Arch. Myriam B. Mahiques Curriculum Vitae

Tuesday, December 29, 2009

The Collage Environments: The Happenings

Pop Artist Yayoi Kusama’s Spaced Out. See the multiplication of the space and the idea of infinite in the location of mirrors and lights. Internet download.

Happening was an event that combined elements of painting, poetry, music, dance, and theatre and staged them as a live action. The term Happening was coined by American artist Allan Kaprow in the 1950s. The nature of Happenings was influenced by Italian Futurist performance, where the convention of “proscenium architecture” was assaulted, where the “actors” could consist of moving lights, machinery, and the audience, and simultaneity noise-music were developed. (Britannica.com)
Probably, it can be seen as the negation of the Architecture, of the static building, the space is shaped by weird acts and consequent behaviors.
With the rise of Pop Art, both the environment and the Happening took on a new and special importance. …One was that Pop specialized in the “given”; this led artists to experiment with the literal reproduction of reality…There was too, the consuming interest taken by Pop artists in the Phenomena of popular culture, among them such enfolding experiences as amusement arcades and side-shows in circuses”. (Lucie-Smith, 1995)

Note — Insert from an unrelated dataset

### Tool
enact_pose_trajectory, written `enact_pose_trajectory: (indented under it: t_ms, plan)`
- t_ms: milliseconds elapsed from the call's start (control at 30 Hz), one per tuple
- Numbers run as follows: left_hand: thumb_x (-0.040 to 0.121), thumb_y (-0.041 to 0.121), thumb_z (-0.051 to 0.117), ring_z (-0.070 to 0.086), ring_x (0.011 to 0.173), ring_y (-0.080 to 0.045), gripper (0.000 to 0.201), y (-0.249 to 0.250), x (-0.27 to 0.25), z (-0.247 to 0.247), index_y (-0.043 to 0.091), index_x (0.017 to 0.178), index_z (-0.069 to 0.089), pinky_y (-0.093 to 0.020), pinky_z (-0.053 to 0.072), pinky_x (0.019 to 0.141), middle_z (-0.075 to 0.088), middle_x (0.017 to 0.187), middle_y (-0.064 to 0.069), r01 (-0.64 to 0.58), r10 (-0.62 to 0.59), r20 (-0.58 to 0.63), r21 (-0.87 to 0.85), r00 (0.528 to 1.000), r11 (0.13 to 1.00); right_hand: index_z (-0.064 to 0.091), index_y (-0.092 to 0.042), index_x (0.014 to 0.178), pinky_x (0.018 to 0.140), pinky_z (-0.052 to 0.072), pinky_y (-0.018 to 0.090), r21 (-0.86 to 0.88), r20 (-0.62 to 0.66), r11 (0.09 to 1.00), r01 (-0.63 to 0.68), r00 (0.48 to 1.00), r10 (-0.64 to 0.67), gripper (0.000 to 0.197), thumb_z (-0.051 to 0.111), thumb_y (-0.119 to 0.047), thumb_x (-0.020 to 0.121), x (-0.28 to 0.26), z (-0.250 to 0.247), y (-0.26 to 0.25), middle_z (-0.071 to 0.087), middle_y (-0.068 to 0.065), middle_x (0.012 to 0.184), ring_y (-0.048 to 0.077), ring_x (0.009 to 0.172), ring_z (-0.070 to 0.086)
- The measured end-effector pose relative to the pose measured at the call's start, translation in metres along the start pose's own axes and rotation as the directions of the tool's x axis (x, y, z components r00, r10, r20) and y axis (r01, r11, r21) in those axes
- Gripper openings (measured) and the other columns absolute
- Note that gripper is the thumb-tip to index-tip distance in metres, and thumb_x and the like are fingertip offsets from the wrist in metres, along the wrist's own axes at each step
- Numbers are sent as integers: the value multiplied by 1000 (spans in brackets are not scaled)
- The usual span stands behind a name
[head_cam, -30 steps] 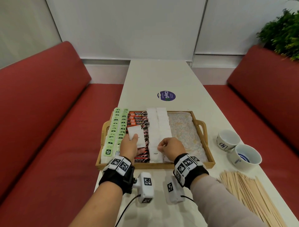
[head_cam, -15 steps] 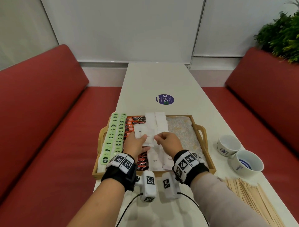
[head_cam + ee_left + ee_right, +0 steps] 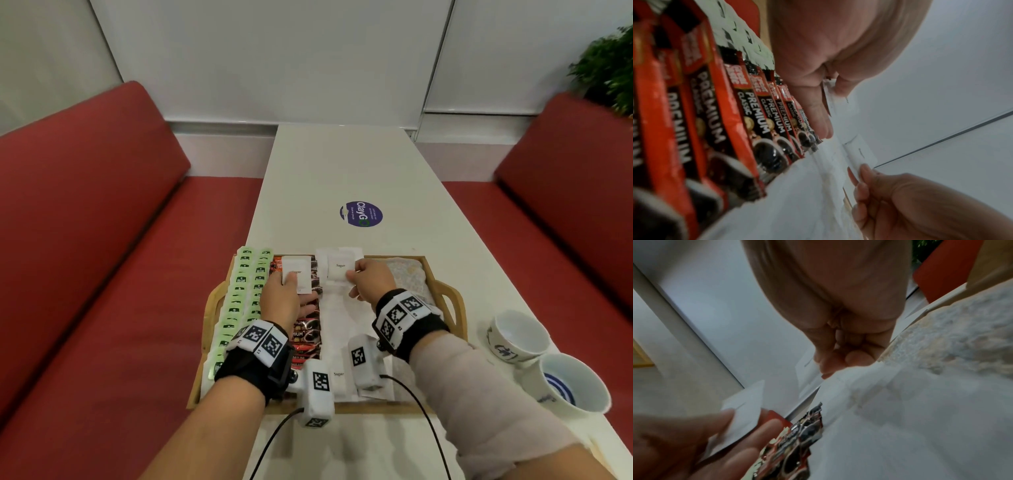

Pop Artist Yayoi Kusama. Endless Love Room. 1965-6.

The Happenings were designed for a brief life, they are dead every time they happen. It is an ephemeral game, the game of obsolescence felt in a certain state of mind; the objective is to stimulate as much fantasy as possible.
The situations can be commented by the stories told through the years, they can be printed in photographs, but you need to participate to feel the real nature of a “Happening”.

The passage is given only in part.